To find an element on a page, basically you have to analyze the DOM. And, based on the DOM you will find an element in some location and you will want to interact with that specific element.

Normally, you find an element using your browser's Developer Tools. So, all you have to do is right click in your browser, open Developer Tools and find that element that you want to interact with. You need to find a unique element. You want to make sure that the element is the only element on a page that you want to interact with.

So, here are some examples in Java of how we can locate elements.

// ID
driver.findElement(By.id("sign-in"));

// CSS Selector
driver.findElement(By.cssSelector("a[data-test=sign-in]"));

// Link Text
driver.findElement(By.linkText("Sign in"));

// Partial Link Text
driver.findElement(By.partialLinkText("Sign"));

// XPath
driver.findElement(By.xpath("//a[@data-test='sign-in']));

You can also use the findElements method, instead of the findElement to identify multiple elements.

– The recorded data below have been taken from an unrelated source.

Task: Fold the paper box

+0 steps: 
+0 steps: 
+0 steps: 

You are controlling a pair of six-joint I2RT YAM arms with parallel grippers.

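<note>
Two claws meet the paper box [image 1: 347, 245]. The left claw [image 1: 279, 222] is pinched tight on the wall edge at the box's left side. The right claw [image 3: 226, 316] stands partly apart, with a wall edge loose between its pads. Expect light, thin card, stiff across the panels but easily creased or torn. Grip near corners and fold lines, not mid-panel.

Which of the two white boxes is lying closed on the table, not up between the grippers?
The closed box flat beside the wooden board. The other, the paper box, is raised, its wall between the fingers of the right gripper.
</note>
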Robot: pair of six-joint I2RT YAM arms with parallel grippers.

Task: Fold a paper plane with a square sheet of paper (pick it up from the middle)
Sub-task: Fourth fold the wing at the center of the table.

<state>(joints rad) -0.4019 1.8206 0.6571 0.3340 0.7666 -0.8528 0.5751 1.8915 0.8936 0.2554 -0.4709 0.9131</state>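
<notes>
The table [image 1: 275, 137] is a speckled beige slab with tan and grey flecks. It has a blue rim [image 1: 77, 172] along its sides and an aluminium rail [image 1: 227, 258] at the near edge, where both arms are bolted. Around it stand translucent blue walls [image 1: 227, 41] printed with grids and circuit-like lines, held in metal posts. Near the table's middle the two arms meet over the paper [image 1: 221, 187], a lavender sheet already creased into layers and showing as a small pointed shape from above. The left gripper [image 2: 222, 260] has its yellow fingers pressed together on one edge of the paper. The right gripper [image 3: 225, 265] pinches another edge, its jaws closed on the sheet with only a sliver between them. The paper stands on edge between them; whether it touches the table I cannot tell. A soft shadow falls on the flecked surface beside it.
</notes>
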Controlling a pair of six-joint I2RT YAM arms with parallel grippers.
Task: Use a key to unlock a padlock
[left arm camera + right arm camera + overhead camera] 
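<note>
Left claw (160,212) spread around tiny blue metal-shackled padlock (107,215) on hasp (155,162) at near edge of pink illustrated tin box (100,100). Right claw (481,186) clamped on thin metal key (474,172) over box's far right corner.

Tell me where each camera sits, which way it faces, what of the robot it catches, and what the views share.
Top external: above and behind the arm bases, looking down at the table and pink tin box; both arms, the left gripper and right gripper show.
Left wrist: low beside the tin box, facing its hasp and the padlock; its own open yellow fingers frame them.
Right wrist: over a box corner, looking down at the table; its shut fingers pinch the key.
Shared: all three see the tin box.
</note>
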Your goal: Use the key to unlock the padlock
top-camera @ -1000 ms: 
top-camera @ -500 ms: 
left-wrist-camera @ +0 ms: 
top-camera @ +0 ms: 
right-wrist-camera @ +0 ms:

This will allow us to get back a collection of elements.

// Class Name
driver.findElements(By.className("nav-item")).get(1);

// Tag Name
driver.findElements(By.tagName("a")).get(1);

So, once we've found an element using the findElement command or findElements (if you want to find multiple), at that point, you want to start interacting with elements.

# Interacting with Elements

There are some basic actions to interact with elements:
Selenium actions

There are actually many more than this, but I'm just going to show you a couple. You can click on an element, you can sendKeys, or you can do something like a submit.

For example, in here, you can see we are finding an element and then we are clicking on it. And, there are two ways to do that, you can find an element and store it in a variable, or you can find an element and interact with it directly.

// Find and Act
driver.findElement(By.id("sign-in")).click();

//Find, Store, and Act
WebElement signIn = driver.findElement(By.id("sign-in"));
signIn.click();

Here you can see we're taking actions on several elements such as clicking, clearing these elements, sending keys (sendKeys will type text into some kind of a field), and we're submitting a form.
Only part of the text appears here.